We want what He doesn’t offer — half-hearted faithfulness (which is not faithfulness at all) – but we repeatedly leave the offer of living supernaturally on the table. It is staggering to think about in those terms.

The list of powers we walk in seems like something only for the elite, but it’s standard issue for the Christian. I don’t want to get to Heaven, see everything from a true, right, correct perspective and realize I squandered my freedom on being shackled to fear, boundaries or desires I was never meant to be restricted by. I don’t want to see that I had so much more Kingdom-given freedom, but lived like a slave serving the wrong master.

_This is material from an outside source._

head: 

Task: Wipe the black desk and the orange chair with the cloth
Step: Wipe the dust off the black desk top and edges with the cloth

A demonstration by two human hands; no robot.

Jesus knew walking the Christian walk (not just talking the talk), would be extremely difficult for us. He told us, “If the world hates you, keep in mind that it hated me first. If you belonged to the world, it would love you as its own. As it is, you do not belong to the world, but I have chosen you out of the world. That is why the world hates you” (John 15:18-19).

Fifteen years ago I was at a crossroads. But every new day and every decision brings us to a crossroads: Are we going to hold on to what we think is ours or are we going to give it all to Jesus? And He wants it all. He wants your thoughts, your time, your relationships and your resources. He wants them not as someone who takes, but as someone to gives them back in abundance (John 10:10).

Dear Lord, thank You for reigning me in. I look back on my life and see You faithfully pulling me back to You in the most loving, yet attention-getting ways. Thank you for wooing me back to you even when I thought I would be a better master of myself than You. Lord, You are the giver of life, the creator of all things. Your name is Adonai, master and owner. We repent for living like this world was the main course and You an optional side dish. Lord, You are everything, from beginning to end — both of which were and will be at Your calling. May we daily walk in full devotion to You. Amen.